• [WORK REQUEST]
Once the line with "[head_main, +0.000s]" is found in the entries below, repeat it and each following line exactly, up to and including the line with "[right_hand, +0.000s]". Add no other lines.

Extracted records
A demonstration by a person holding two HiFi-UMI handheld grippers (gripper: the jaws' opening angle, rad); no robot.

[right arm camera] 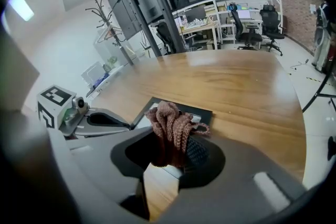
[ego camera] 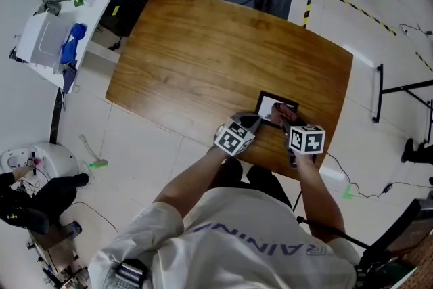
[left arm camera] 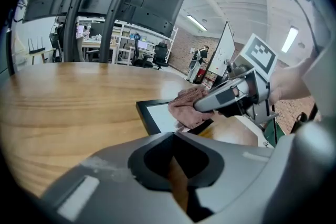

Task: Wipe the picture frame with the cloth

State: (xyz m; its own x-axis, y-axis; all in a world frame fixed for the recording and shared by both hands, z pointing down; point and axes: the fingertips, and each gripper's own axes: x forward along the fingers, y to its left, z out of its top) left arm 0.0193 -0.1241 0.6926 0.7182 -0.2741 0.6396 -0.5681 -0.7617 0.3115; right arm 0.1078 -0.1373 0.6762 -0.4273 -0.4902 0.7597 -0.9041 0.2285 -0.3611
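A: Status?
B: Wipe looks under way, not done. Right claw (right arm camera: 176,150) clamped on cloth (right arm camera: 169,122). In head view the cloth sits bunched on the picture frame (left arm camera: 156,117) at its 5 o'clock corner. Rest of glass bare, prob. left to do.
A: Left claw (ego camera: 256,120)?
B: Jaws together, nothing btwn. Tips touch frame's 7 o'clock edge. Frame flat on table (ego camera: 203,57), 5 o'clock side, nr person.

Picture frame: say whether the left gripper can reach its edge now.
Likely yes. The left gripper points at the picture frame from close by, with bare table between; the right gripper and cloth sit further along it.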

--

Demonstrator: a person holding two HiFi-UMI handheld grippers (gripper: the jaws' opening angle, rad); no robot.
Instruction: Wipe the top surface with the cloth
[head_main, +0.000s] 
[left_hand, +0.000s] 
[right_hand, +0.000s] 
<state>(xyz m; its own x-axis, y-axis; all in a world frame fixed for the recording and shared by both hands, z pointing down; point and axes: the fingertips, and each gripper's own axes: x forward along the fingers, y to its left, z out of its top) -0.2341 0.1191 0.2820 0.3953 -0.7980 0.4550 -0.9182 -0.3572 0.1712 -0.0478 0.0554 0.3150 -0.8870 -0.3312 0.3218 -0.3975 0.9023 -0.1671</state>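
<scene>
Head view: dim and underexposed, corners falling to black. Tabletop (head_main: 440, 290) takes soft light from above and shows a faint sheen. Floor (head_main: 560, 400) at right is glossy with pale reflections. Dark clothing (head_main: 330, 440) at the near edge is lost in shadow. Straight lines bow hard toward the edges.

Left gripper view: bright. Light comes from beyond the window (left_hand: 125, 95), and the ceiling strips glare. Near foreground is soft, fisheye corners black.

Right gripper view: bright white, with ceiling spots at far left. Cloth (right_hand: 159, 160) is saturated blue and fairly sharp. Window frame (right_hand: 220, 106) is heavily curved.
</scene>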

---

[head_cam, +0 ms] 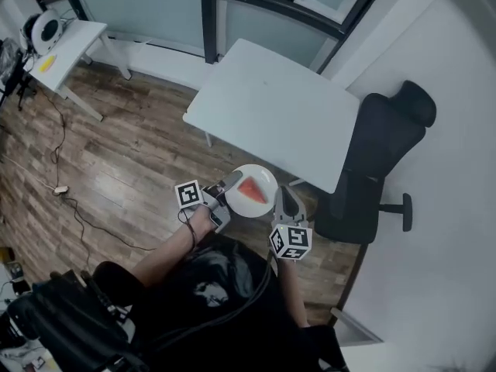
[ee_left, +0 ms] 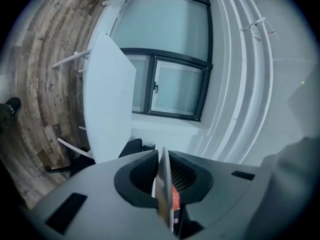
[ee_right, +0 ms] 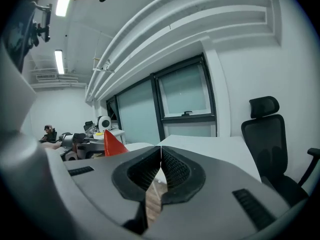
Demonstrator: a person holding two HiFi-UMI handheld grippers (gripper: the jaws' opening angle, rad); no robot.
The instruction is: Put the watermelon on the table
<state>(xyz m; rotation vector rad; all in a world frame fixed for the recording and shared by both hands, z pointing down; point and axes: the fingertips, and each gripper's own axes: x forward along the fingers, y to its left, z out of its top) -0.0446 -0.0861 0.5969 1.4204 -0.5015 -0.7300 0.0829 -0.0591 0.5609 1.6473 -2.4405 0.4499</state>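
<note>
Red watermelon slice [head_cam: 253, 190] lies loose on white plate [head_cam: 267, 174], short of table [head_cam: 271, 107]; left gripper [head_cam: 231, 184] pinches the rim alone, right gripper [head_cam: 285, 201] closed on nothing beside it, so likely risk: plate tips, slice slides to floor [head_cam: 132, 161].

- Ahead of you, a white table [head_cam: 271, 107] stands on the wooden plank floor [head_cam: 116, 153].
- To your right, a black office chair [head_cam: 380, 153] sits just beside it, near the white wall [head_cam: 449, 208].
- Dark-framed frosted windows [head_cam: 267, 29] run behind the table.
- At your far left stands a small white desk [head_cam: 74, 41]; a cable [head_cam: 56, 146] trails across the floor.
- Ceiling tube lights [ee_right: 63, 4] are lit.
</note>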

• [EXERCISE SOLUTION]
[head_main, +0.000s] 
[left_hand, +0.000s] 
[right_hand, +0.000s] 

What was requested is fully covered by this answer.